All three studies used brain
imaging and diagnostic testing to follow infants who had an older sibling with
an autism diagnosis. Having an older sibling with ASD places these infants at a
twenty-times-higher risk for developing the disorder themselves. The two other studies
found that the younger siblings who went on to develop autism by age two showed
more rapid brain
growth and differences
in the atypical patterns of neural
activity in the first year of life.
Significantly, the brain areas
pinpointed in each of these studies, are known to be involved with the
regulation of social behavior, a key component of ASD. Each of the three
biomarkers the study teams identified was able to predict who which babies would
go on to receive a diagnosis of autism at age 24 months, with overall accuracy
ranging from over 90% to about 70%.
"We've been working in
partnership with the families who volunteer to be a part of this work, and with
an incredible network of colleagues across the country, for the better part of
a decade in order to learn from younger siblings about changes in the brain
that might signal autism years before a behavioral diagnosis can be made,"

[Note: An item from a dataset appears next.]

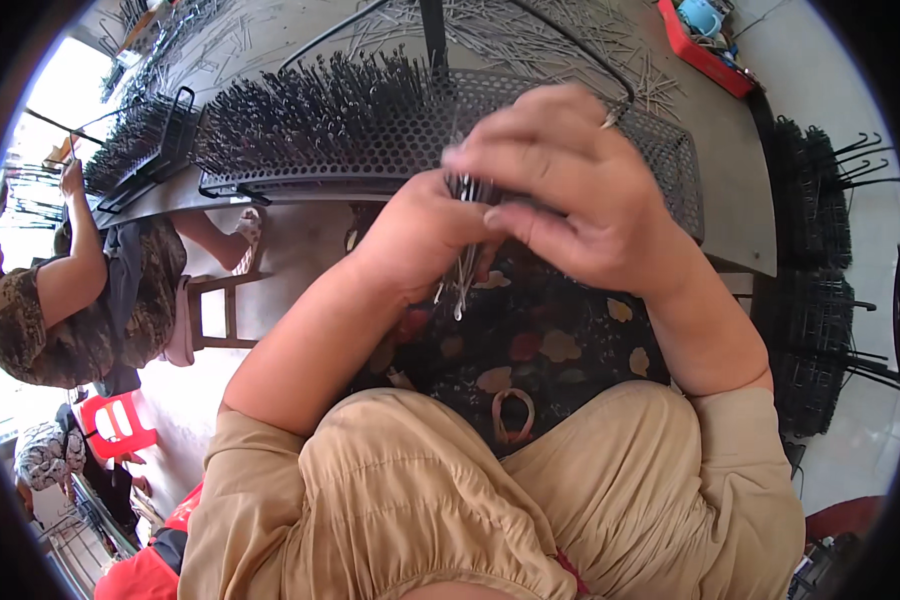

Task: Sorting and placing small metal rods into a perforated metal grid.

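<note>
My left hand (415, 228) is closed round a small bundle of thin metal hooks (460, 285), held above my lap in front of the rack. Small loops show at the bundle's lower ends. Just above and to the right, my right hand (585, 185) curves over the bundle's top, with the thumb by the rods. Its fingertips are smeared by motion, so I cannot tell whether they grip a rod. Beyond my hands stands a black perforated rack (380, 150), its left part crowded with upright black hooks (290, 115).
Loose metal rods (540, 35) lie scattered over the grey table (735, 175). A red tray (705, 50) sits at far right. Bunches of black hooks (820, 200) hang on the right. At left, another person (80, 290) works beside a second rack (145, 150).
</note>
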Demonstrator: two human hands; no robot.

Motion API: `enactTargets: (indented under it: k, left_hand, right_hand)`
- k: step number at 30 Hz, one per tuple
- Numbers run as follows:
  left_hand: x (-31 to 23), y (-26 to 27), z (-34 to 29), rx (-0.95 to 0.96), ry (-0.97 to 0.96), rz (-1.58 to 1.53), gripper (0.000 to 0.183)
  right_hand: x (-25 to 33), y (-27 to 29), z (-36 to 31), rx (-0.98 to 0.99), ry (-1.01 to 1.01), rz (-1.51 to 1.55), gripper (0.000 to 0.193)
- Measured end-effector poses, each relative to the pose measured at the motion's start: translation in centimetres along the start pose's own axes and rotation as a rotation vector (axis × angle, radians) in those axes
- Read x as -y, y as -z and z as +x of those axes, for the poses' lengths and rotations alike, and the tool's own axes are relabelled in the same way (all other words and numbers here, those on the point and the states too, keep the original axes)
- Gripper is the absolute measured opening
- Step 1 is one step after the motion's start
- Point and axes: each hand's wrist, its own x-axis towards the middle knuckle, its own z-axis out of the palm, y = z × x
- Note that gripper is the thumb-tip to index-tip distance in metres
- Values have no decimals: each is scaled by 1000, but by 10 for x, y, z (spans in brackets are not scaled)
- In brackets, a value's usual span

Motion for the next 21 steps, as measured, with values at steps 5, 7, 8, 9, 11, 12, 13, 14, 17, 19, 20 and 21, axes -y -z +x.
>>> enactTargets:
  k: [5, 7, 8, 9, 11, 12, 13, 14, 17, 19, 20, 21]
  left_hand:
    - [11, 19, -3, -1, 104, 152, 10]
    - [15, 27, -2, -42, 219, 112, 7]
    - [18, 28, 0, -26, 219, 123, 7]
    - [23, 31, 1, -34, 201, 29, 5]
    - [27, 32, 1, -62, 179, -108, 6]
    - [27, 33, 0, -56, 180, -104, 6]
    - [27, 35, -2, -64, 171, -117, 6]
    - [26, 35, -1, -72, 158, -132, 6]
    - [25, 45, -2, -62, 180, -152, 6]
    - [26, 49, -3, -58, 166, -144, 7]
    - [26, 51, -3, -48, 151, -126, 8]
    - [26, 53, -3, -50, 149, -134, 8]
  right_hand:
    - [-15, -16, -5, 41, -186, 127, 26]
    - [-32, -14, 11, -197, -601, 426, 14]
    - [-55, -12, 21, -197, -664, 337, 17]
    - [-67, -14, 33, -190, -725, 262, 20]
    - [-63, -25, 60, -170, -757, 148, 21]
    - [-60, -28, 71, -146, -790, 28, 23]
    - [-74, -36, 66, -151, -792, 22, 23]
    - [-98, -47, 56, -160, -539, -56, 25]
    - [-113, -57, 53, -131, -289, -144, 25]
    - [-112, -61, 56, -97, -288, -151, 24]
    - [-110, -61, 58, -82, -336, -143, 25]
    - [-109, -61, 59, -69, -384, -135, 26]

explained Schultz, who leads the IBIS research at CHOP. "With these latest
findings, we are getting very close to being able to confidently identify which
babies are likely to develop autism, and this will allow us to begin earlier
interventions that we hope will blunt the severity autism symptoms as the child
grows older. The discoveries also point to biological processes and mechanisms
that lead to autism, deepening our understanding of the origins and timing of
the emergence of autism.”
The researchers are
particularly encouraged by the most recent findings regarding excess brain
fluid, because it is the very first study of early markers of autism that has
been independently validated or replicated in two different studies.The
research team hopes more such successes will follow suit.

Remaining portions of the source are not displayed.